Thursday, April 26, 2007

Gonzales v. Carhart

I hope and expect that the Supreme Court's decision on partial-birth abortion (Gonzales v. Carhart) will spur an additional round of serious scholarship on the issue. The press accounts seem pretty shallow, and both sides expect there to be much more litigation as a follow-up to this decision.

Are there any special law review issues focusing on this topic in the works?

Friday, April 6, 2007

A Challenging Review of Christian Legal Scholarship

Those of you involved in distinctly Christian legal scholarship will want to read David Skeel's working paper entitled "The Unbearable Lightness of Christian Legal Scholarship," available for download at SSRN.

The following is from Skeel's abstract of the paper:

When the ascendency of a new movement leaves a visible mark on American law, its footprints ordinarily can be traced through the pages of America's law reviews. But the influence of evangelicals and other theologically conservative Christians has been quite different. Surveying the law review literature in 1976, the year Newsweek proclaimed as the year of the evangelical, one would not find a single scholarly legal article outlining a Christian perspective on law or any particular legal issue. Even in the 1980s and 1990s, the literature remained remarkably thin. By the 1990s, distinctively Christian scholarship had finally begun to emerge in a few areas. But even today, the scope of Christian legal scholarship is shockingly narrow for such a nationally influential movement.

Wednesday, March 28, 2007

The weekend dilemma....

The crew at Boston College is hard at work planning the 2008 RALS conference, which BC will host next Spring. One issue being discussed is that we may avoid having the conference over a weekend, and rather have it Thursday-Friday or Monday-Tuesday. Two primary considerations are that we allow people the family time they count on over the weekend, and that Jewish participants be able to be home on the Sabbath.

Wednesday, March 14, 2007

New Schools and innovation

On another blog, I recently suggested an AALS panel on new law schools, in which folks from those new schools could talk about their identities and innovations. Because so many of the newer law schools have a religious identity, I hope that faith issues would be part of the discussion.

Is this a good idea?

Tuesday, March 6, 2007

Recommended Reading

The Connecticut Law Review has just published John Breen and Michael Scaperlanda's article, Never Get Out'a The Boat: Stenberg v. Carhart and the Future of American Law (39 Conn. L. Rev. 1). In it, the authors critique the Supreme Court's decision in the 2000 Stenberg case on partial-birth abortion in the context of the cases currently pending before the Court. Interestingly, they do so by using the film Apocalypse Now as a framing tool, lending more depth to their concluding question: "Thus, the Court and the people it serves must decide: Do we turn our backs on civilization and head further into the bush, embracing the illusion of freedom in the barbarous license of state-sanctioned killing?"

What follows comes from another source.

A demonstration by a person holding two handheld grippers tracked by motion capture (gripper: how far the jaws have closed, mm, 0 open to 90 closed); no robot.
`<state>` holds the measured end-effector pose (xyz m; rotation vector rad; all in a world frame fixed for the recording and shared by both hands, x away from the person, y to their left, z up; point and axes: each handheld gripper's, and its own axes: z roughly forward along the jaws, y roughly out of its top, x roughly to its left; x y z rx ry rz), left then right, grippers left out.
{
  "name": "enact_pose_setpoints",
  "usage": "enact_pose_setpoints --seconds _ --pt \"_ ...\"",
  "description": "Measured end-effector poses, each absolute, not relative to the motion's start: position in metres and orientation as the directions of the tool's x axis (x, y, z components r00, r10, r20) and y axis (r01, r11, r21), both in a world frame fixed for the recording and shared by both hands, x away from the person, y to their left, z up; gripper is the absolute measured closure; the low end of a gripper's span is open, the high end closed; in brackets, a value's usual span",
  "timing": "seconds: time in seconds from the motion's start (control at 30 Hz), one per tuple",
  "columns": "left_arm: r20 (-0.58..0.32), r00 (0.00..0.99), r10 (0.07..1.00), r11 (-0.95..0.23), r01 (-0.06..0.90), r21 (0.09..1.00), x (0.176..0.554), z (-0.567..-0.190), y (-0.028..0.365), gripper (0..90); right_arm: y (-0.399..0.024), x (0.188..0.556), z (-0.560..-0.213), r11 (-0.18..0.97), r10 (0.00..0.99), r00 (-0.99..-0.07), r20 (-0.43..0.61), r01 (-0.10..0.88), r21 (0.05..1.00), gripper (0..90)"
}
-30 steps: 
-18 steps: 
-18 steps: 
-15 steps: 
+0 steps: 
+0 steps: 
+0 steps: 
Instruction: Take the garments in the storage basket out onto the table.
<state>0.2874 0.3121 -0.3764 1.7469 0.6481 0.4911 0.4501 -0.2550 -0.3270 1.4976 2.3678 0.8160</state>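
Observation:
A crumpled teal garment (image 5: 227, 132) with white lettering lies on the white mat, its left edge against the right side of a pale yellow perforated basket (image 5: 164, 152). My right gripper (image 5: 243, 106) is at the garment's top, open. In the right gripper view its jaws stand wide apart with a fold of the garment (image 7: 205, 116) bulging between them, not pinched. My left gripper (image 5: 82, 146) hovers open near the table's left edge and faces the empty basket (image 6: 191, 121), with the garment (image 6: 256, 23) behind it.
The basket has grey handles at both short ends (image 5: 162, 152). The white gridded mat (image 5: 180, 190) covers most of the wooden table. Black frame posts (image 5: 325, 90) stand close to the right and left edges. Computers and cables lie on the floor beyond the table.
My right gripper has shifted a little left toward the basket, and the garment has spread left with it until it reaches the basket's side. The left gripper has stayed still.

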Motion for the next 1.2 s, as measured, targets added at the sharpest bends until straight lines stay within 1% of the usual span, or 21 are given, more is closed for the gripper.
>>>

Wednesday, February 28, 2007

Please forward me the news...

If you have an event upcoming, especially a conference, please email me at Mark_W_Osler@baylor.edu. I hate it when I get one of those folded cards announcing a great conference... three days before it is scheduled to begin.

Wednesday, February 21, 2007

What about our fellow travelers in secular institutions?

Yesterday I was in Washington for the arguments in Claiborne and Rita, two sentencing cases before the Supreme Court. Waiting for the session to begin, I fell into conversation with a professor from the University of Virginia Law School. He struck me as a scholar who integrates his faith with his thinking about the law, despite working within a secular institution (UVA).

It would seem that our group has something to offer such fellow-travelers, many of whom might welcome an open discussion of faith issues in a law school context.